Published online by Cambridge University Press: 27 March 2010
A historian's opinion of the Revolution's economic consequences is frequently forged from the archival material he or she has to rely on. To a historian interested in trade, the dramatic fall in activity after 1789 in ports like Bordeaux and Marseille speaks of economic decay and Revolutionary failure. On the basis of such evidence, Alfred Cobban in The Social Interpretation of the French Revolution gave a scathing review of the economic consequences of 1789. But for a historian who focuses on agriculture, the quiet that fell on the countryside after 1800 speaks of an end to the long-running tensions that had plagued the eighteenth century. To be sure, the post-1789 countryside was no Eden, but landowners were now able to go about their business unencumbered by the tangle of property rights that had been the hallmark of the Old Regime.
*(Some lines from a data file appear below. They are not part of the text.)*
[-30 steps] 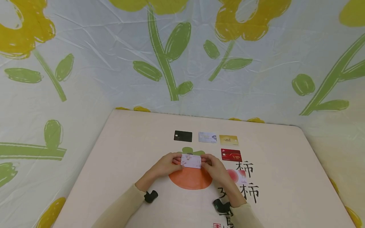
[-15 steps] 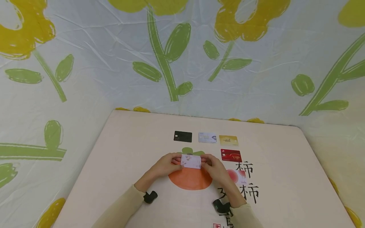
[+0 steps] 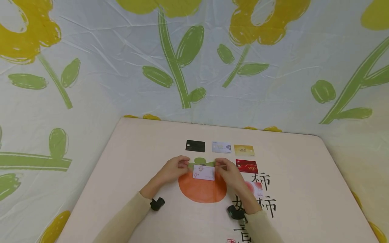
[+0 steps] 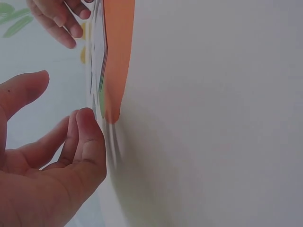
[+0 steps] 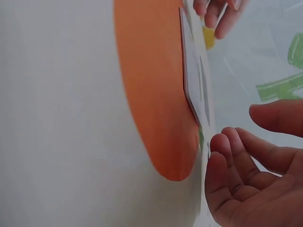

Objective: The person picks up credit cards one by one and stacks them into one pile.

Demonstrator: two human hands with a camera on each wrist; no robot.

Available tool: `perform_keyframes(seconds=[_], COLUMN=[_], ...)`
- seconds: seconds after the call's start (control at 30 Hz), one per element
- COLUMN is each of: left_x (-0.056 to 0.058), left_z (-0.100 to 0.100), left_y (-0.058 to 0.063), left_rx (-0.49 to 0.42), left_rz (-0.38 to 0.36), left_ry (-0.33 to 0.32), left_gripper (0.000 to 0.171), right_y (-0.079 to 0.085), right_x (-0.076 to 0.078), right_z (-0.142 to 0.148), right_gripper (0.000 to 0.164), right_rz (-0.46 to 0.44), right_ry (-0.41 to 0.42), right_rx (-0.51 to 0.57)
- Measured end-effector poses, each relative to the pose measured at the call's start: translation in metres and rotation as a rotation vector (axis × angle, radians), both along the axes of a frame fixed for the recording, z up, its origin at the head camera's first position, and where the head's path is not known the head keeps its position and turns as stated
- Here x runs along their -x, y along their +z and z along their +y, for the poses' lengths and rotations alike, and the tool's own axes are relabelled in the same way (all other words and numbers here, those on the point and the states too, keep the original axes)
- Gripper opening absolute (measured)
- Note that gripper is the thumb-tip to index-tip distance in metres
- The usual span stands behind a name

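Observation:
A white card with a pink floral print (image 3: 203, 172) lies flat over the orange persimmon picture (image 3: 202, 194) on the table cover. Seen edge-on in the right wrist view, the card (image 5: 193, 75) shows a layered edge. My left hand (image 3: 173, 169) is just left of it, and in the left wrist view thumb and loosely bent fingers stand apart with nothing between them. On the other side, my right hand (image 3: 228, 172) hovers by the card's right edge, its thumb also apart from the fingers and holding nothing.
Behind the hands lie a black card (image 3: 195, 146), a silver VIP card (image 3: 221, 147) and a gold card (image 3: 244, 150). A red VIP card (image 3: 247, 166) sits right of my right hand. Below it, a pink-and-white card (image 3: 256, 189) is partly covered by my right arm.
Both hands held the white card by its short sides before; now they have let go. The left hand has moved left and back, the right slightly back. The card stays in place.

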State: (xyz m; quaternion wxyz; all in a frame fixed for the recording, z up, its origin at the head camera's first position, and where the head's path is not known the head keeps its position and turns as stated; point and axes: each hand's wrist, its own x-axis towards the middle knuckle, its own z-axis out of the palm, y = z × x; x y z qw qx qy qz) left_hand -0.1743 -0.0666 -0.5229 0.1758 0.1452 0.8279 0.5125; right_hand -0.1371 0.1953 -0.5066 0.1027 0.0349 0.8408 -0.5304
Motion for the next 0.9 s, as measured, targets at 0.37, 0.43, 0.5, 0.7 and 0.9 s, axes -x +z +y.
perform_keyframes(seconds=[0.37,0.43,0.5,0.7,0.9], left_x=[0.029,0.036,0.043,0.067,0.09], left_z=[-0.005,-0.006,-0.006,-0.006,-0.005], left_y=[-0.001,-0.001,0.0,0.0,-0.005], left_rx=[0.053,0.064,0.076,0.12,0.2], left_rz=[0.064,0.074,0.075,0.085,0.082], left_ry=[0.094,0.105,0.12,0.128,0.066], left_gripper=[0.043,0.044,0.044,0.045,0.05], right_y=[0.003,0.002,0.001,-0.003,-0.011], right_x=[0.036,0.044,0.052,0.075,0.09], right_z=[-0.007,-0.009,-0.011,-0.017,-0.024], right_gripper=[0.036,0.036,0.037,0.04,0.047], right_rz=[0.075,0.116,0.156,0.21,0.157], right_ry=[-0.01,-0.001,0.011,0.036,0.048], right_rx=[-0.053,-0.064,-0.075,-0.079,-0.127])
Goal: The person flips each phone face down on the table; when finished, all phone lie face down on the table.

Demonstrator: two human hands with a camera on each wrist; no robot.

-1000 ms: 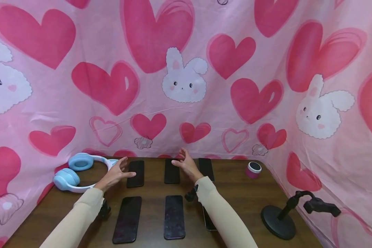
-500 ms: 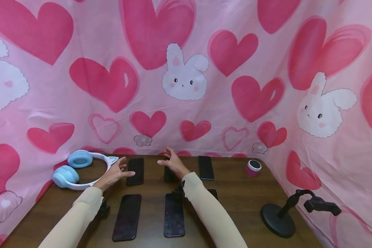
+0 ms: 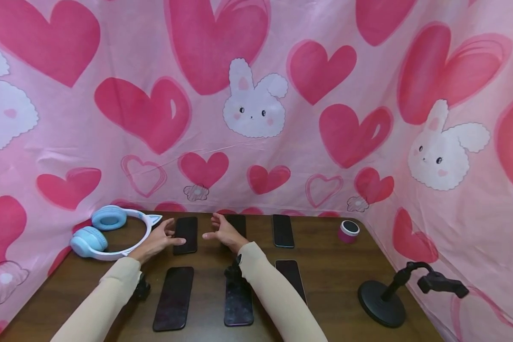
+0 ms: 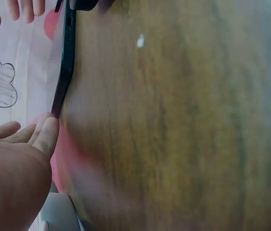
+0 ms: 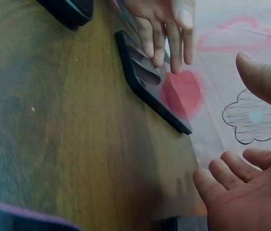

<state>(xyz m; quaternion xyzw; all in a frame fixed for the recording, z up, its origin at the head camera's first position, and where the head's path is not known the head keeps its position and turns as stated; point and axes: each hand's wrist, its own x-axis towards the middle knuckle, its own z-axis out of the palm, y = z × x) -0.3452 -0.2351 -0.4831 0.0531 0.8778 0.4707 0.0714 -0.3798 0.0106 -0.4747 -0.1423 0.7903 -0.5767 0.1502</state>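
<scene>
Two sides of the back-left phone (image 3: 188, 233) are attended, taking that phone as the clock's centre and 12 as away from me: my left hand (image 3: 156, 241) at 9 o'clock, my right hand (image 3: 227, 232) at 3 o'clock. The phone lies flat on the wooden table (image 3: 342, 275), near its far edge.

Left hand: thumb spread from the fingers, at the phone's 9 o'clock edge. Contact appears likely; I cannot confirm it. No grip observed. Right hand: wide, holding nothing, a small gap short of the phone.

Change noted: over the last second the right hand has travelled toward 9 o'clock, across the back-middle phone (image 3: 239, 223), whose lower part it partly hides. My right sleeve (image 3: 278, 289) has uncovered the back-right phone (image 3: 283, 231) and more of the front-right phone (image 3: 290, 274). The left hand has kept about the same place. In my judgement this puts the back-left phone between both hands, not yet secured from 3 o'clock.

Also recorded: front-left phone (image 3: 173, 298) at 6 o'clock, front-middle phone (image 3: 239, 306) between 4 and 5, headphones (image 3: 109, 218) at 9, pink-and-white jar (image 3: 348, 235) well apart at 3.
</scene>
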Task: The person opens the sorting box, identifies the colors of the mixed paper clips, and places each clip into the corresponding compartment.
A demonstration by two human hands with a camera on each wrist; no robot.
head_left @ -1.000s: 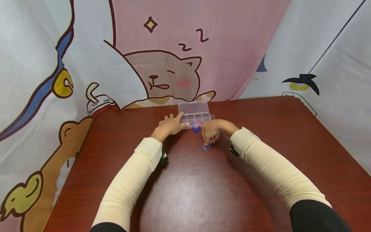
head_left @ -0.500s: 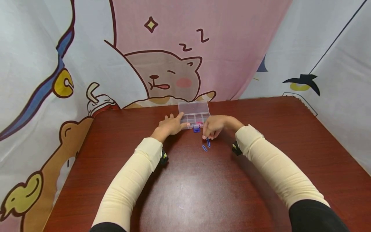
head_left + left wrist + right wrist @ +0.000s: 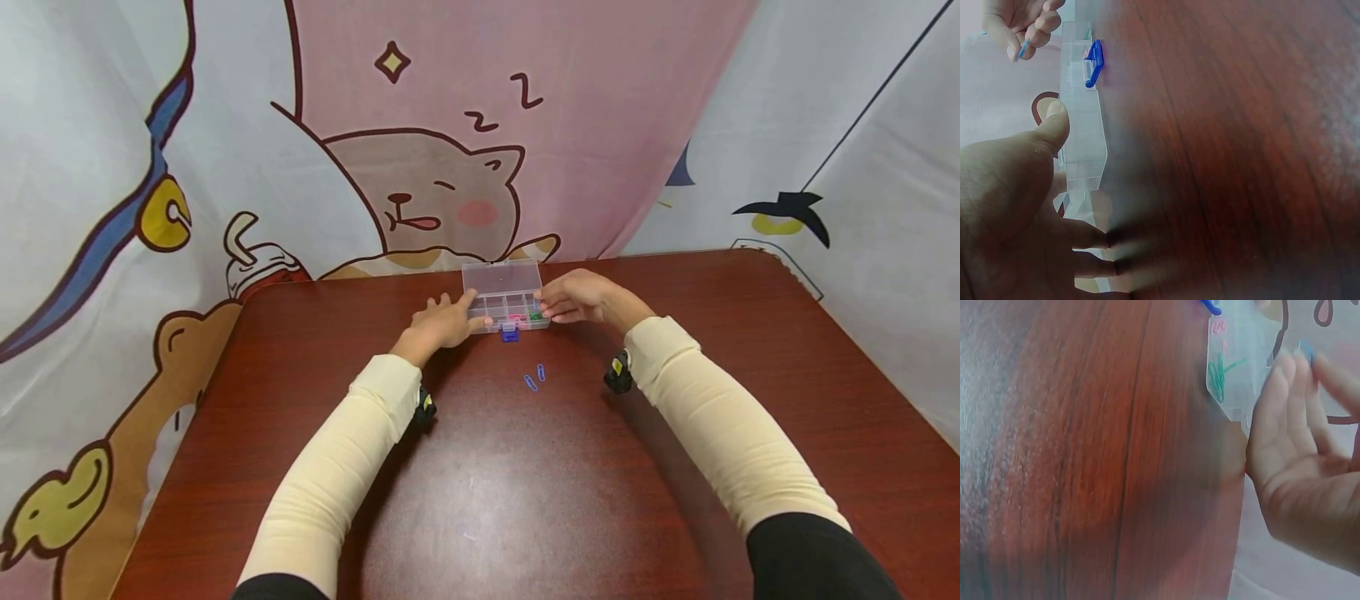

Cobban focused on the short run to understand whether the Revolution had improved the lot of those who had witnessed it. For the immediate post-Revolutionary period, his conclusions seem valid: “France was worse off in 1815 than she had been in 1789.” In this book, however, the focus has been on the long run. From this perspective, it seems just as clear that the French economy improved as a result of Revolutionary reform. Cobban's conclusion, after all, was derived from the implicit assumption that all the economic tragedies that unfolded between 1789 and 1815 were direct consequences of the Revolution. Yet any short-run evaluation of the Revolution is saddled with the problem of assigning the cost of the wars that raged between 1792 and 1815.